Throughout the listing below, show every line in which "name" occurs.

^^^^^^^^

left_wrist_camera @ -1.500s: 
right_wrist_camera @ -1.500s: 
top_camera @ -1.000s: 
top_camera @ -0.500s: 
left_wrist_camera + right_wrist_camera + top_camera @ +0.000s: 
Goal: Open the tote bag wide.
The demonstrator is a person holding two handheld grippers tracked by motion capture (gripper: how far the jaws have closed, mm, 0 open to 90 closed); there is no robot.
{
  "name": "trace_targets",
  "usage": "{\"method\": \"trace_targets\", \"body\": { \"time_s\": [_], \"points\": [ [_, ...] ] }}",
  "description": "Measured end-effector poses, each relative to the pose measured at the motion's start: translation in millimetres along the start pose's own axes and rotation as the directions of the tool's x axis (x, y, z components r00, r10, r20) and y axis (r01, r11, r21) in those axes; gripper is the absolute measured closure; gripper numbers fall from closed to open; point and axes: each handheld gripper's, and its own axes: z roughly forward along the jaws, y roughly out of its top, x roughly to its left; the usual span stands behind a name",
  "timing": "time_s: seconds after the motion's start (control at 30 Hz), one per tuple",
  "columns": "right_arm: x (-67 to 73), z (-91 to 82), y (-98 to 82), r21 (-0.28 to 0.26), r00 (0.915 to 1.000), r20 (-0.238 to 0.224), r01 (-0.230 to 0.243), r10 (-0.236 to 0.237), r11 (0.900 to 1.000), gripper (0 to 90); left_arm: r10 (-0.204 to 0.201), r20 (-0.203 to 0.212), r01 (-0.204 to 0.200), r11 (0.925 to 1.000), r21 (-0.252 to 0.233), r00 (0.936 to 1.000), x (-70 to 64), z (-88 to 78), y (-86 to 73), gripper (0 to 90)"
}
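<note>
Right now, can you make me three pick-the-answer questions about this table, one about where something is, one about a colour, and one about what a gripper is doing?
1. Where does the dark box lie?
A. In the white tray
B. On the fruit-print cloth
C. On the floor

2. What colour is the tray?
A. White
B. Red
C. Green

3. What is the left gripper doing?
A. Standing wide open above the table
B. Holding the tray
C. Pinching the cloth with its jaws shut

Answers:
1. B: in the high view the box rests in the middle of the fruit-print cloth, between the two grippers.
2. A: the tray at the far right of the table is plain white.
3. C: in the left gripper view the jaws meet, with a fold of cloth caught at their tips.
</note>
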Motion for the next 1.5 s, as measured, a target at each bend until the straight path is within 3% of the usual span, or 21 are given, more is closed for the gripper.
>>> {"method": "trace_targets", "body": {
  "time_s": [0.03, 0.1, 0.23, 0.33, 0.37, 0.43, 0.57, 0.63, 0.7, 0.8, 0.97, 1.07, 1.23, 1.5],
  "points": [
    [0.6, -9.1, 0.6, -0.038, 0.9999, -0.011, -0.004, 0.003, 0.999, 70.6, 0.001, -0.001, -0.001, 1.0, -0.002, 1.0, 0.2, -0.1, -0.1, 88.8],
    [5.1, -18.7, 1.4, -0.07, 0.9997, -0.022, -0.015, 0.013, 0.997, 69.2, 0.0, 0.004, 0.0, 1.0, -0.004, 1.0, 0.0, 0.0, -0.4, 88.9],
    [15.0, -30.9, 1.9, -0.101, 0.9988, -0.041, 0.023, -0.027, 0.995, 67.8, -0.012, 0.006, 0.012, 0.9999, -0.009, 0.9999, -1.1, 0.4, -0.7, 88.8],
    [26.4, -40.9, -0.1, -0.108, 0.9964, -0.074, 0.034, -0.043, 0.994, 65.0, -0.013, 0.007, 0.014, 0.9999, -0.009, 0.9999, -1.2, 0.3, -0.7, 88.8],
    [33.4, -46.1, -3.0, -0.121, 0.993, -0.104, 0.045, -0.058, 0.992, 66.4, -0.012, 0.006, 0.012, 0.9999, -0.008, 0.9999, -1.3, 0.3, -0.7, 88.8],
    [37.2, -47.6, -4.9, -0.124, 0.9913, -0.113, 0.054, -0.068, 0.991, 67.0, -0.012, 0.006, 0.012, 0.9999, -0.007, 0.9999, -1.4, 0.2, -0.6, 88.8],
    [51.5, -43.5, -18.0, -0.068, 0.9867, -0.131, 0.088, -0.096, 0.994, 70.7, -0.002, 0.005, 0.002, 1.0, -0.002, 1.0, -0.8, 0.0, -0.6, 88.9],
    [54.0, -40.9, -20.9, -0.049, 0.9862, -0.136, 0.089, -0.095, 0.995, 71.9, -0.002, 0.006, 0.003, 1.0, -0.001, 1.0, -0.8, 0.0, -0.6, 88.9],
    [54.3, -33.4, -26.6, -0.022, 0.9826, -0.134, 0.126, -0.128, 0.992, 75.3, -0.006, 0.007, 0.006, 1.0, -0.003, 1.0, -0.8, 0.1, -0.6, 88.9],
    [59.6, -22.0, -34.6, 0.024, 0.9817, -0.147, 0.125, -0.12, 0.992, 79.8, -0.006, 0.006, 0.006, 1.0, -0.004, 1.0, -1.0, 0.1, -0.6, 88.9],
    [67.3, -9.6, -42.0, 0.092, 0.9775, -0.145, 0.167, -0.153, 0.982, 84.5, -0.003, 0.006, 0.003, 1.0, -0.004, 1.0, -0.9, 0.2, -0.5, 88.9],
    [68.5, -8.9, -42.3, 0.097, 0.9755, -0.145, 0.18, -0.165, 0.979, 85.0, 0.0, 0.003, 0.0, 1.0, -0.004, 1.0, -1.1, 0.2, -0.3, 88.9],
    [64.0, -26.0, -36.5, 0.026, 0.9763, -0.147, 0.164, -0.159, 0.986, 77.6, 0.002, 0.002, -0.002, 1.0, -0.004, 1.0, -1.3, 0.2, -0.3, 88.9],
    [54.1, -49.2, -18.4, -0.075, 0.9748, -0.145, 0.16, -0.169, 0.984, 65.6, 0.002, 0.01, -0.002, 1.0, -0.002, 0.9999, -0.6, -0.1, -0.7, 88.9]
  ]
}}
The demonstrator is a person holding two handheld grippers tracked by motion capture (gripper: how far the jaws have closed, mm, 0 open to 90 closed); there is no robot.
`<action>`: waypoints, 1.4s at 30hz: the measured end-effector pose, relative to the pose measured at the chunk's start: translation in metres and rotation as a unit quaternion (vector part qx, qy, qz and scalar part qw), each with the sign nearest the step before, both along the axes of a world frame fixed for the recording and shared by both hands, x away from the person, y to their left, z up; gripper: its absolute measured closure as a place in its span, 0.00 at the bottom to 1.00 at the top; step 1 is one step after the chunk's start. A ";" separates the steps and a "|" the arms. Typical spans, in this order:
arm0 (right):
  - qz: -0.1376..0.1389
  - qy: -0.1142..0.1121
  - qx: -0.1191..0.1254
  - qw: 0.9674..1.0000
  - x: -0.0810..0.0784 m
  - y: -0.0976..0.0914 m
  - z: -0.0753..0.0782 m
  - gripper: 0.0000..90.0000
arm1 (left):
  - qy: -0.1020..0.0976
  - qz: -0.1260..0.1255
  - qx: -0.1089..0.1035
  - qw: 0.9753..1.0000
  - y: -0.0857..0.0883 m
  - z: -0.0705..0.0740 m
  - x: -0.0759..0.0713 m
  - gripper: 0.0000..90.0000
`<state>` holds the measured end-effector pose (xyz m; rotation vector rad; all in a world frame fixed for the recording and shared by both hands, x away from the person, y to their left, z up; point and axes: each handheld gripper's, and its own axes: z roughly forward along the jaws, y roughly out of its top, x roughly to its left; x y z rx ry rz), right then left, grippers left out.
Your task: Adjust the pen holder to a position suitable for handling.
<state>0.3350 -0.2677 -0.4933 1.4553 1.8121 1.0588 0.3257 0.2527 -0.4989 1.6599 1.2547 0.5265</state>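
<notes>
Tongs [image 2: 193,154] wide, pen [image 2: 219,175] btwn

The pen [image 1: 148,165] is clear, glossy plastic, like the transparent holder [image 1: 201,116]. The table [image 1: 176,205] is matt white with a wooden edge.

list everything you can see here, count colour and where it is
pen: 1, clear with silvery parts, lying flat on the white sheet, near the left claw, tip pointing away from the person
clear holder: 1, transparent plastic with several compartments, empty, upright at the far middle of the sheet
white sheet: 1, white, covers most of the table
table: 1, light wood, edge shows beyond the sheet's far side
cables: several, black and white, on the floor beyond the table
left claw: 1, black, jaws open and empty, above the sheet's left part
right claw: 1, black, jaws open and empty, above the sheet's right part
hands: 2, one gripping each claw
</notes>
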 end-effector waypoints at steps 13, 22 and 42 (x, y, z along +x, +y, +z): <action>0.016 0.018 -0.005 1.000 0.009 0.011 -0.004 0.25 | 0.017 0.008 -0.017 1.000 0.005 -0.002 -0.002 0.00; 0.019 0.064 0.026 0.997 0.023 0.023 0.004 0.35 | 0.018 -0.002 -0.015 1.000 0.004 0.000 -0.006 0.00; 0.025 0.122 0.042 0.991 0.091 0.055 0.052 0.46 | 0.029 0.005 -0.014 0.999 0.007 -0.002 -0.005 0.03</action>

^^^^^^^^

**Reply to the task:**
  "name": "trace_targets",
  "description": "Measured end-effector poses, each relative to the pose measured at the motion's start: translation in millimetres along the start pose's own axes and rotation as the directions of the tool's x axis (x, y, z components r00, r10, r20) and y axis (r01, r11, r21) in those axes; gripper is the absolute measured closure; gripper numbers fall from closed to open; point and axes: each handheld gripper's, and its own axes: z roughly forward along the jaws, y roughly out of its top, x roughly to its left; the usual span stands behind a name",

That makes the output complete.